* **Work to be completed**
Take the data below. Output it exactly from its first line through the line containing "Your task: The".

* **Data below**
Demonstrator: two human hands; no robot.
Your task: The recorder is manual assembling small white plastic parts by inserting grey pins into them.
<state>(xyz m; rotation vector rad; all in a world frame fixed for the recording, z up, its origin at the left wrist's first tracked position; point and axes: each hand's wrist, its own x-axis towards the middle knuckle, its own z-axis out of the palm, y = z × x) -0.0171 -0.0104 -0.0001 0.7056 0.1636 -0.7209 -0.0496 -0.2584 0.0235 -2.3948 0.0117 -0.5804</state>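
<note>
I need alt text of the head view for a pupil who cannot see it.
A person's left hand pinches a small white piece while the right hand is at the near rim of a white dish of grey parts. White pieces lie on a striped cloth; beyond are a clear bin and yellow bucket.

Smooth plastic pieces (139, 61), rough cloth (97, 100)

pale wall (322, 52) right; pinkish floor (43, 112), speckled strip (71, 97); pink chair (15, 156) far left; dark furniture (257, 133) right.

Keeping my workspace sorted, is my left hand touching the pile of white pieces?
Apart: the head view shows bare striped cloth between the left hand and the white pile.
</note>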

* **Result**
Demonstrator: two human hands; no robot.
Your task: The recorder is manual assembling small white plastic parts by inserting grey pins into them.

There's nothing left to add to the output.